Moving all dependencies off cdh and to apache #420

vinothchandar · 2018-07-16T05:35:56Z

Tests redone in the process
Main changes are to RealtimeRecordReader and how it treats maps/arrays

vinothchandar · 2018-07-16T05:37:05Z

@n3nash @bvaradar Need your inputs before we can head further down this path..

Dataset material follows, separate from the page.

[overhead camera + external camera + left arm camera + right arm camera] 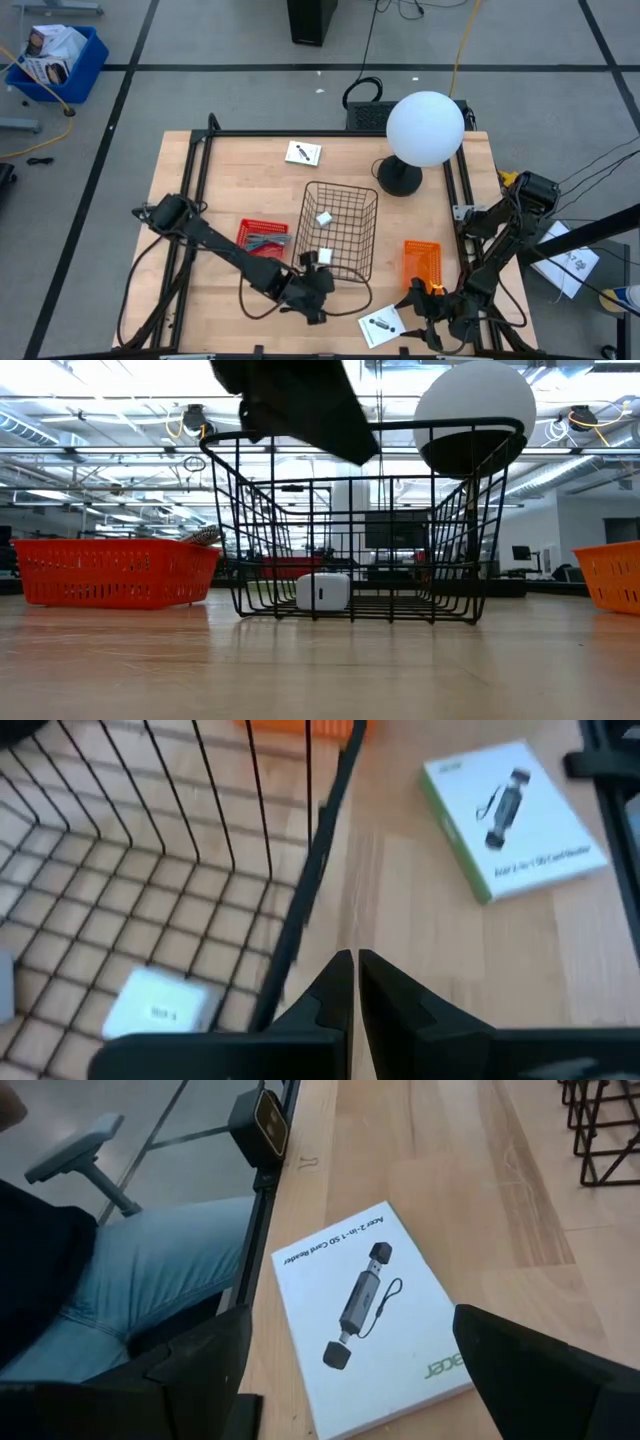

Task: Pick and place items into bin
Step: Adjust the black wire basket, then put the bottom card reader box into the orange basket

This is an attempt to reset our dependencies to just apache and not cdh. Then we can create profiles to generate cdh builds as needed..
Will mention you in tricky spots.

vinothchandar · 2018-07-16T05:38:29Z

hoodie-hadoop-mr/src/main/java/com/uber/hoodie/hadoop/HoodieInputFormat.java

@@ -219,62 +201,6 @@ public Configuration getConf() {
    return super.getRecordReader(split, job, reporter);
  }

-  /**


Killed this code for now, since its not adding value but just creating more dependency issues.. With these gone, it should be (I think) easier to support Hive 2, since all that matters is that the class subclass MapRedParquetInputFormat

vinothchandar · 2018-07-16T05:41:45Z

...ie-hadoop-mr/src/main/java/com/uber/hoodie/hadoop/realtime/AbstractRealtimeRecordReader.java

@@ -226,7 +238,8 @@ public static Writable avroToArrayWritable(Object value, Schema schema) {
          mapValues[1] = avroToArrayWritable(mapEntry.getValue(), schema.getValueType());
          values3[index3++] = new ArrayWritable(Writable.class, mapValues);
        }
-        return new ArrayWritable(Writable.class, values3);
+        wrapperWritable = new Writable[]{new ArrayWritable(Writable.class, values3)};


Hive 1.2.1 and cdh 1.1.0 hive seem to return ArrayWritables for maps/array differently. Esp, apache version has a wrapper to hold the elements. This was causing mismatch with our code, which was expecting the map items to be just top level for e.g

Meta point here is, I think we should fork the Hive Parqeut Record Reader for the Realtime Record Reader usage ourselves and maintain it going forward.. This is consistent with our goal that RO view will continue to offer the native query perf of the engine, while RT view perf is something owned by hoodie.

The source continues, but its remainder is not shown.